La solidarité s'organise face aux catastrophes naturelles
La solidarité s'organise face aux catastrophes naturelles
Depuis le XVIIIe siècle, la ville de Cannes fait preuve de générosité envers les victimes de catastrophes, en France comme à l’étranger. Au XIXe siècle, elle participe notamment à des souscriptions ouvertes au bénéfice des sinistrés des inondations du Rhône (1841) et de la Loire (1846), ainsi qu’aux victimes du séisme en Guadeloupe (1843). En 1890, un crédit de 200 francs est voté en soutien aux populations touchées par les incendies de Fort-de-France (Martinique) et Port-Louis (Guadeloupe). Dans la région, le 23 février 1887, un puissant séisme (magnitude estimée entre 6,5 et 6,8) frappe la Ligurie et le pays niçois, causant plus de 600 morts, principalement entre Oneille et Diano Marina. Son épicentre se situe en mer, au large des côtes italiennes. Dans les Alpes-Maritimes, huit décès sont recensés, avec des dégâts plus limités. À Cannes, seuls quelques dommages sont signalés, notamment sur la voûte et le clocher de l’église Notre-Dame-des-Pins. Malgré cela, la ville manifeste sa solidarité par l’envoi d’un don de 50 000 francs aux communes sinistrées.

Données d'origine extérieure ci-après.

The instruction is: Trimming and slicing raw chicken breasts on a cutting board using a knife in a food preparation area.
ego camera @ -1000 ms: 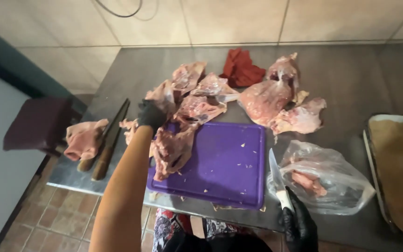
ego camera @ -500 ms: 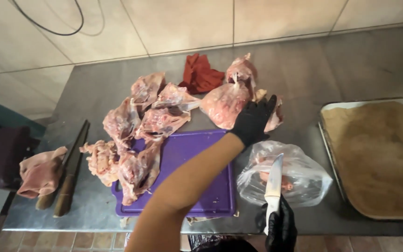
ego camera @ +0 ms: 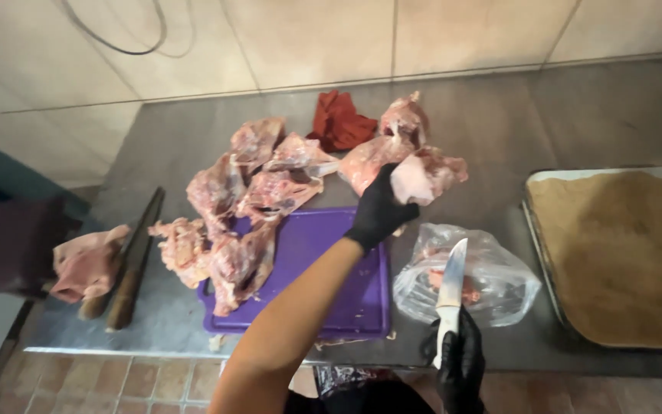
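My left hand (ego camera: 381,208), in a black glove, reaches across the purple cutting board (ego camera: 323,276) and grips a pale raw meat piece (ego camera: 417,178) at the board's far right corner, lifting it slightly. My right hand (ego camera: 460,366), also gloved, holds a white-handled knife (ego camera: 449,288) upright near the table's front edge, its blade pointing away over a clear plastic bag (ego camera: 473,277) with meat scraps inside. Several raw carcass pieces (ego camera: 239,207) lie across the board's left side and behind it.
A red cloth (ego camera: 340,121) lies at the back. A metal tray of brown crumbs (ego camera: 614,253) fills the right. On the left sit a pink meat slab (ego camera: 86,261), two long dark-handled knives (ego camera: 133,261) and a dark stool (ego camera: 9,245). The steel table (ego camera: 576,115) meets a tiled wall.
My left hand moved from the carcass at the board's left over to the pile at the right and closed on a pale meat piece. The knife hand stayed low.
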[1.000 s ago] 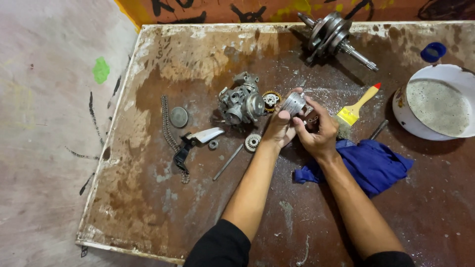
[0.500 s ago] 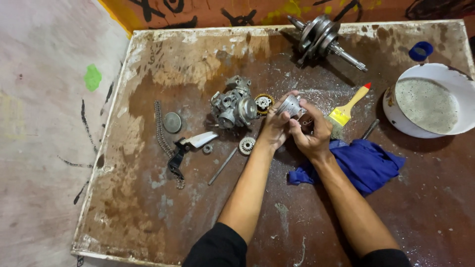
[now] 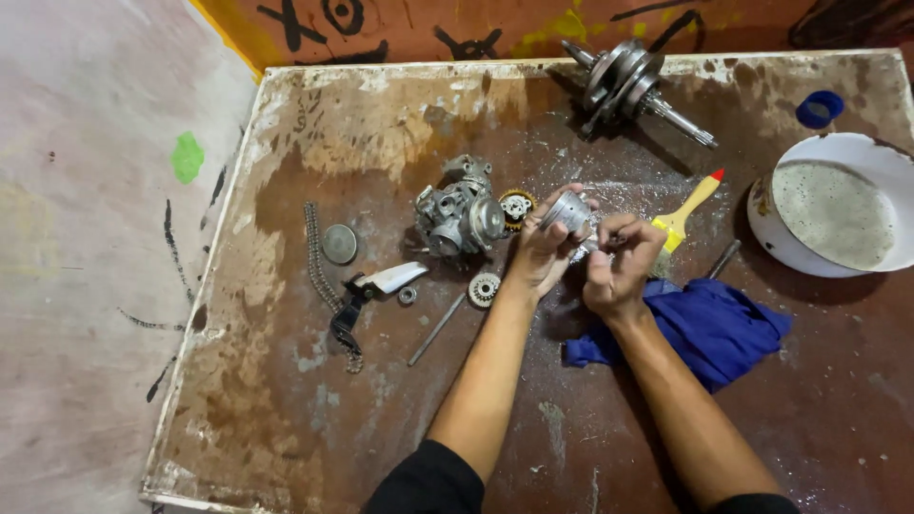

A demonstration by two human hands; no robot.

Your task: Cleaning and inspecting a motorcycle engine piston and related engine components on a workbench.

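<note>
Item: small grey metal cylinder, piston-like (image 3: 567, 211), held just above a stained brown metal worktable (image 3: 286, 400). It is gripped by the left hand (image 3: 545, 249), fingers wrapped round its side so that the open end is turned toward the right hand (image 3: 619, 265). The right hand is curled narrow at the cylinder's lower edge, fingertips pinched; what is pinched cannot be told.

Laid within reach: grey cast engine part (image 3: 459, 211) with a toothed gear beside it; loose drive chain (image 3: 319, 262); round metal cap (image 3: 339, 244); small sprocket (image 3: 485, 288); thin steel rod (image 3: 436, 329); yellow-handled brush (image 3: 687, 207); crumpled blue cloth (image 3: 709, 326), kept under the right wrist; white basin of cloudy liquid (image 3: 830, 202); crankshaft (image 3: 628, 81) at the far edge.
</note>
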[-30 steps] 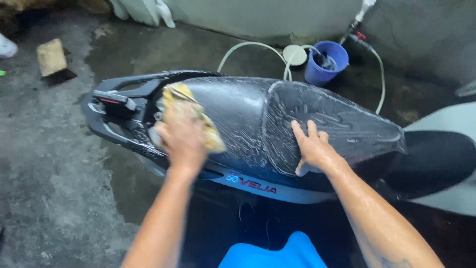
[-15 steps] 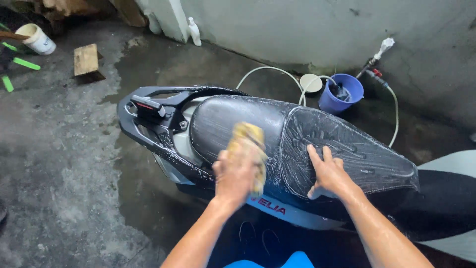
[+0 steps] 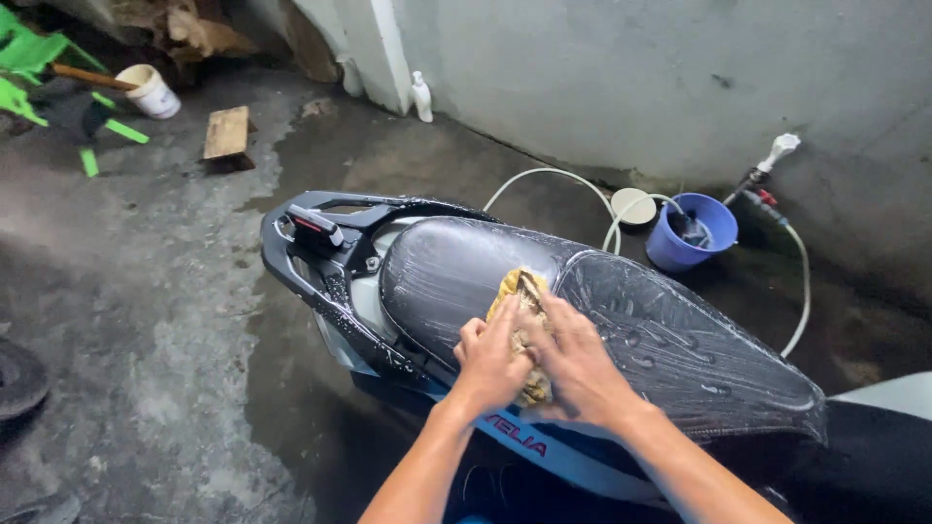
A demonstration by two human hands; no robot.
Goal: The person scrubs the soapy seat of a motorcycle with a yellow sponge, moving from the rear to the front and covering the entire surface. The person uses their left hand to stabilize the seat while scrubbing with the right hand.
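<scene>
The fingers (image 3: 473, 335) of the left hand (image 3: 490, 364) and the right hand (image 3: 573, 361) are both clamping one yellow sponge (image 3: 517, 296), pressing it flat against the soapy black scooter seat (image 3: 621, 325) near the middle step between its two halves. To wash well here, I judge they should be keeping the sponge flat and working it along the seam where suds are collecting. Beyond the hands, one scooter is standing on the wet concrete floor (image 3: 175, 369), with one blue bucket (image 3: 691, 231), one white hose (image 3: 544, 177), one white tub (image 3: 153, 90) and one wooden block (image 3: 228, 133) lying well apart.
</scene>
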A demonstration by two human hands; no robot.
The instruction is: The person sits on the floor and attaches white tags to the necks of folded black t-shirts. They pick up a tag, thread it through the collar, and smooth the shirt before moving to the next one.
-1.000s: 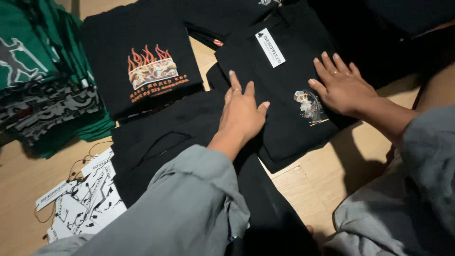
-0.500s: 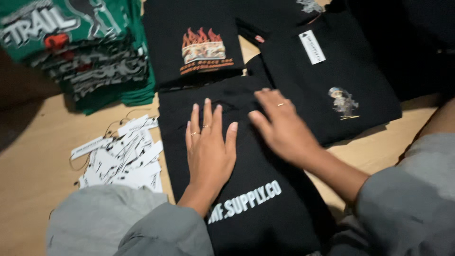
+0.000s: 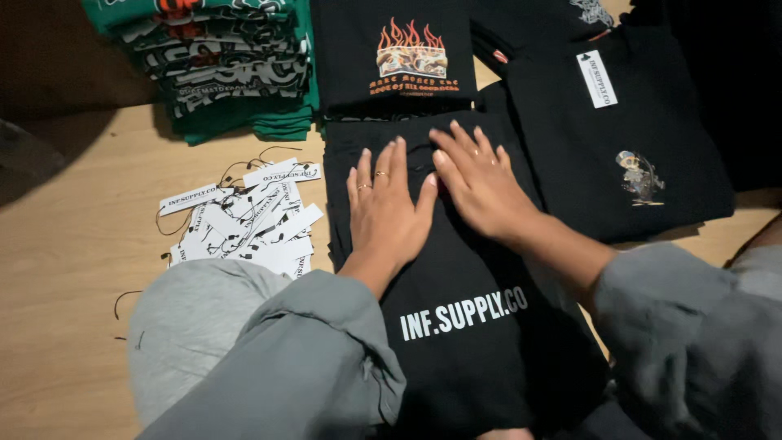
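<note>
Both hands lie flat, fingers spread and gripping nothing, on the upper part of a folded black T-shirt point(image 3: 464, 326) in front of the person. The left hand point(image 3: 387, 208), rings on two fingers, presses palm down with its fingers pointing away from the body; the right hand point(image 3: 481, 187) lies just beside it, thumb nearly touching the left hand's forefinger, angled up and to the left. The shirt's long axis runs away from the person, its far edge toward the stacks and its white lettering on the near half, slanting slightly upward to the right. Compared with half a second ago, the hands have slid farther up the shirt and closer together, and more of the lettering now shows. Grey sleeves point(image 3: 269, 358) cover both forearms. To the left, on the wooden table point(image 3: 73, 269), lies a heap of white hang tags point(image 3: 244, 220) with black strings. Beyond it sits a stack of green printed shirts point(image 3: 228, 73), then a black shirt with a flame print point(image 3: 411, 57), and to the right a black shirt with a small figure print point(image 3: 635, 163) and a white tag.
</note>
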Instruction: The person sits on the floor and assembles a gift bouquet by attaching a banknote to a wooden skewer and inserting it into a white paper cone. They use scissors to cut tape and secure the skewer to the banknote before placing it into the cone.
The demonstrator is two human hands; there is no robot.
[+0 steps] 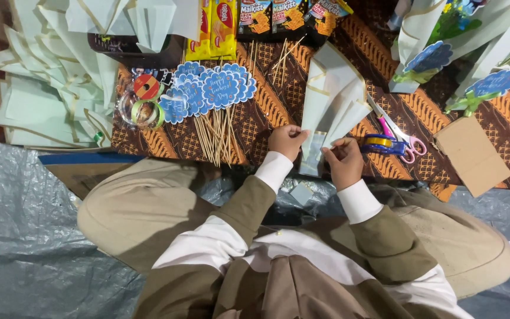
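Pinching from both sides, the folded pale-green paper cone [326,112] is kept flat on the brown batik cloth [267,106] by left hand [287,142] and right hand [343,160], blue tape dispenser [383,145] parked handy beside it.

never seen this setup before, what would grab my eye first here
Dead centre, the left hand and right hand pinch the lower edge of a folded white paper wrap on a brown patterned cloth. To its left lies a fan of blue scalloped tags on wooden skewers; to its right, pink-handled scissors beside a blue tape dispenser.
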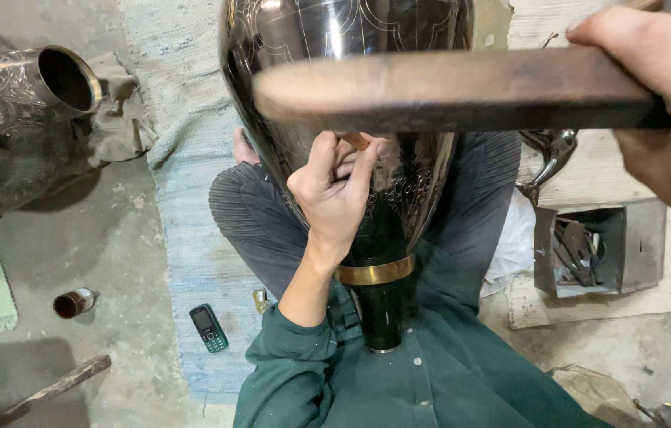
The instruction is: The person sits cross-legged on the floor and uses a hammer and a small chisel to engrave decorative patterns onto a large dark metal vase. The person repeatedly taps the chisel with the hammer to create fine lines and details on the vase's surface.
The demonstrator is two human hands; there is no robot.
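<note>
A large dark metal vase (399, 198) with engraved patterns and a brass band lies on my lap, its narrow end toward me. My left hand (334, 194) presses against its side, fingers closed on a small chisel-like tool (355, 141). My right hand (664, 103), close to the camera at the upper right, grips a dark wooden mallet or stick (446, 89) held across in front of the vase.
Another engraved metal vessel (11, 111) lies at the left on the concrete floor. A mobile phone (208, 327) rests on a light blue mat (185, 198). A small tin (72, 302), a metal box of tools (593, 247) and a wooden stick (46, 390) are nearby.
</note>
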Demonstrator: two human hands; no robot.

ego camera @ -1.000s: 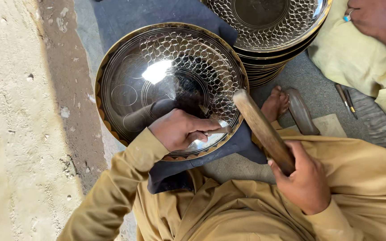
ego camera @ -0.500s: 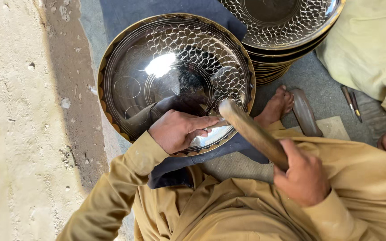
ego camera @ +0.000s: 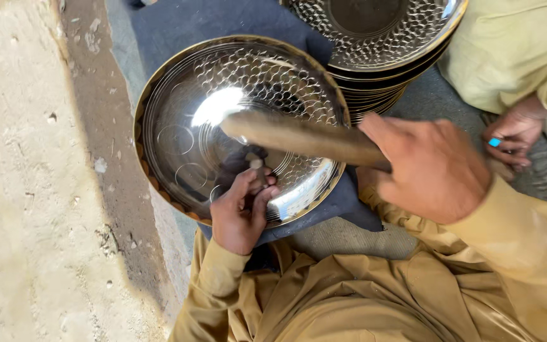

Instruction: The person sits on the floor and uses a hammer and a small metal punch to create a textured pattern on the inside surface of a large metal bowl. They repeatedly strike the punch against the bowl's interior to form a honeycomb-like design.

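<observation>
Clearly the patterning is only partly done: the round metal tray, lying tilted on a dark blue cloth on the floor against the person's lap, has a scale-like texture across its upper and right part, while its middle and left stay smooth apart from a few scribed circles, so much of its face looks left to work. The left hand is closed around a small metal punch set upright on the tray near its lower middle. The right hand is wrapped tight round one wooden mallet, poised over the punch. One stack of finished patterned trays stands just beyond; their number cannot be counted. Another person's hand rests at the right.
</observation>
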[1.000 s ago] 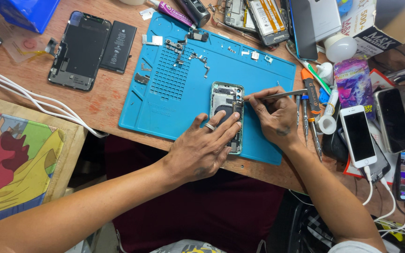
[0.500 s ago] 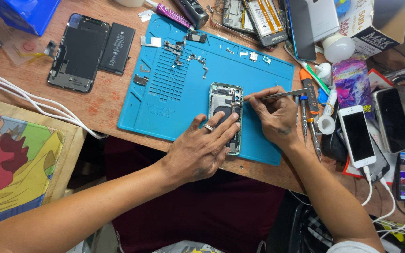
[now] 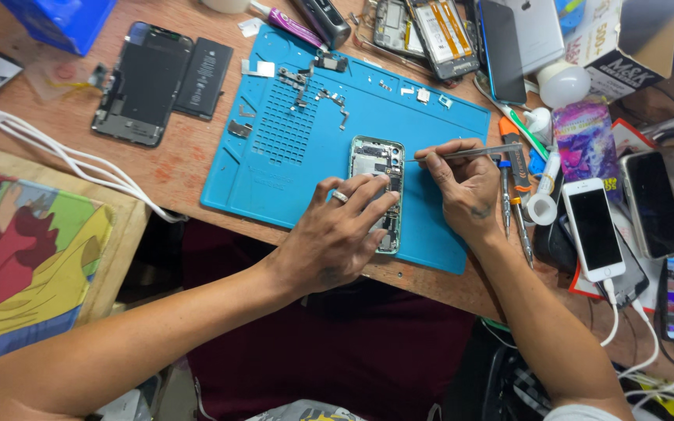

Afin de rassurer les hôtes de la ville, le quotidien rappelle que le séisme survenu deux jours plus tôt a fait peu de dégâts à Cannes. Les journalistes s’interrogent sur l’origine du tremblement de terre (l’Etna est alors en éruption) et avancent que « la chance de Cannes serait due à la typologie de ses constructions ». Quelques observateurs soulignent une mauvaise liaison des toits entre les murs porteurs et la lourdeur excessive des couvertures en ardoise dans les communes les plus touchées d’Italie. Beaucoup de bâtiments endommagés sont également très élevés, composés à l’intérieur de cloisons très lourdes, soutenues par des planchers voûtés vulnérables.
Le séisme de Lambesc, survenu en 1909 dans les Bouches-du-Rhône, est le plus puissant jamais enregistré en Provence d’après les sismologues, avec une magnitude de 6,2. Il cause d’importants dégâts dans plusieurs communes. En signe de solidarité, la municipalité de Cannes accorde une aide financière aux victimes.
Un séisme majeur (magnitude estimée à 8,5 sur l'échelle de Richter) secoue la Guadeloupe le 8 février 1843. Il est suivi à Pointe-à-Pitre d'un incendie qui dure près d'une semaine. Les pertes humaines et matérielles sont considérables. Le bilan fait état de presque 3 000 morts.